Here then is the problem. If you were to run statistics on this person, you would find that "anti-depressants have negligible effect." Why? Because most of the anti-depressants they tried either didn't work for them or had negative effects on their symptoms, and only one had strong positive effects. Now imagine, next, that you randomly assigned participants to receive particular anti-depressants. Across that random sample, you will find (statistically speaking) that "most antidepressants don't help most people" (and a small effect-size across the group sampled) even if, at an individual level, particular anti-depressants have immensely positively effects on particular individuals (and indeed, because people's brain chemistry differs, the one drug that works for one person might be a very drug that does not work "for most other people").

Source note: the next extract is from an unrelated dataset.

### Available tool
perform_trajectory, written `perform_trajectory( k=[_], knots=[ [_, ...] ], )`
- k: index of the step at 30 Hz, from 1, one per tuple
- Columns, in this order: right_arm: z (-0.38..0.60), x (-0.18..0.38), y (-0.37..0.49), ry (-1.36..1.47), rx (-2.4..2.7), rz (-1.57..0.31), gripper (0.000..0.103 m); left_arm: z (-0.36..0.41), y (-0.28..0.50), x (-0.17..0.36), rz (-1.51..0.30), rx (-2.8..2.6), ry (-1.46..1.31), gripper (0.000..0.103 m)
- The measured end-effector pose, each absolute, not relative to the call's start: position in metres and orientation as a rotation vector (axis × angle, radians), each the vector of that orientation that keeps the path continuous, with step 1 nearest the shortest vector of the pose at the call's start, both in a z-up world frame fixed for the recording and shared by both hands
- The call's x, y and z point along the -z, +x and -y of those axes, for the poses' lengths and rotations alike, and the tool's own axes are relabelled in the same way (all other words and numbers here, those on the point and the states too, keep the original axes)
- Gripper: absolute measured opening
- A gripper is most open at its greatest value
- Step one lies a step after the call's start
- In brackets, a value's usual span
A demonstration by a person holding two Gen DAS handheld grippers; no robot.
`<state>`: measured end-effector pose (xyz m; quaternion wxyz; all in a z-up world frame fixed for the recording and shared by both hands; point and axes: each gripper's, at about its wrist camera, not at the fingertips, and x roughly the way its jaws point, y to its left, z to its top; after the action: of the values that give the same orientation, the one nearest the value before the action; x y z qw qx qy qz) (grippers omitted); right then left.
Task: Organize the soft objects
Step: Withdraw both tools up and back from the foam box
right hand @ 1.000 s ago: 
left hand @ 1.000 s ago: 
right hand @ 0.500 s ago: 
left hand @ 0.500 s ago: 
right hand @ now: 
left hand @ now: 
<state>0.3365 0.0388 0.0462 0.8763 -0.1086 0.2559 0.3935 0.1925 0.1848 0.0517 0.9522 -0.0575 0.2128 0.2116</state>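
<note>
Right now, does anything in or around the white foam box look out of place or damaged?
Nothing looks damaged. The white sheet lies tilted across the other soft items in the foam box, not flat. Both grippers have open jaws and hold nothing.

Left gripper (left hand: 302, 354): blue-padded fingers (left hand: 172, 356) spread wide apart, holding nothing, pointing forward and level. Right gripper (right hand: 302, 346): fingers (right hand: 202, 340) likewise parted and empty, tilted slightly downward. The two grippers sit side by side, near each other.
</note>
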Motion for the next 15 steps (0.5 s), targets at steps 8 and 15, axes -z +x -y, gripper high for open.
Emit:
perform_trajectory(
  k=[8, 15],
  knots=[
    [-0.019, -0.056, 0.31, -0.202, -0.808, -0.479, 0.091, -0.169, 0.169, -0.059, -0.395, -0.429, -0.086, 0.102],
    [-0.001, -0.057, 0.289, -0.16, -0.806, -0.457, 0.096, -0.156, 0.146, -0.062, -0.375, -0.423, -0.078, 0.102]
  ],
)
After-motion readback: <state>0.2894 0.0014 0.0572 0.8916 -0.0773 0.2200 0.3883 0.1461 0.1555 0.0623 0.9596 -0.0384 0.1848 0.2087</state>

This is the basic problem with taking randomized trials and meta-analyses to be the "gold standard" for evaluating the causal effectiveness of medical interventions. Group-level statistical differences can be a good mark of causation. However, they can also miss genuine causation at the level of individuals–because they only infer causation from group differences. This is why, in actual medical research and practice, there are other methods for inferring causation, including clinical observational studies.
Stegenga can of course argue that this method of investigating individual-level causal efficacy is mistaken – as indeed he does later in his Aeon piece. However, Stegenga confidently pronounces that he is right about this, claiming that "if you hear of someone benefiting from antidepressants, this was likely due to the natural course of the disease fluctuating or improving over time, confounded by the placebo effect, and exaggerated by confirmation bias." As someone who has seen anti-depressants literally save lives–indeed, as someone who has seen people go from suicidal despite many other interventions to suddenly becoming stable after finding the right drug, and as someone who has seen people very close to me maintain their mental well-being and ability to function in society for years or decades until the moment they go off their meds (or their doctor changes their meds), suddenly lapsing back into depression until they take the same med again, and whose symptoms worsen when they try anything else—I am, to put it mildly, unpersuaded that it is chance fluctuations, confirmation bias, or placebo effect. The best explanation of ample clinical experience, it seems to me, is that anti-depressants can have genuine, and very powerful, individual-level effects. And I think it is unfortunate that Stegenga so confidently dismisses this kind of evidence in a piece for the broader public.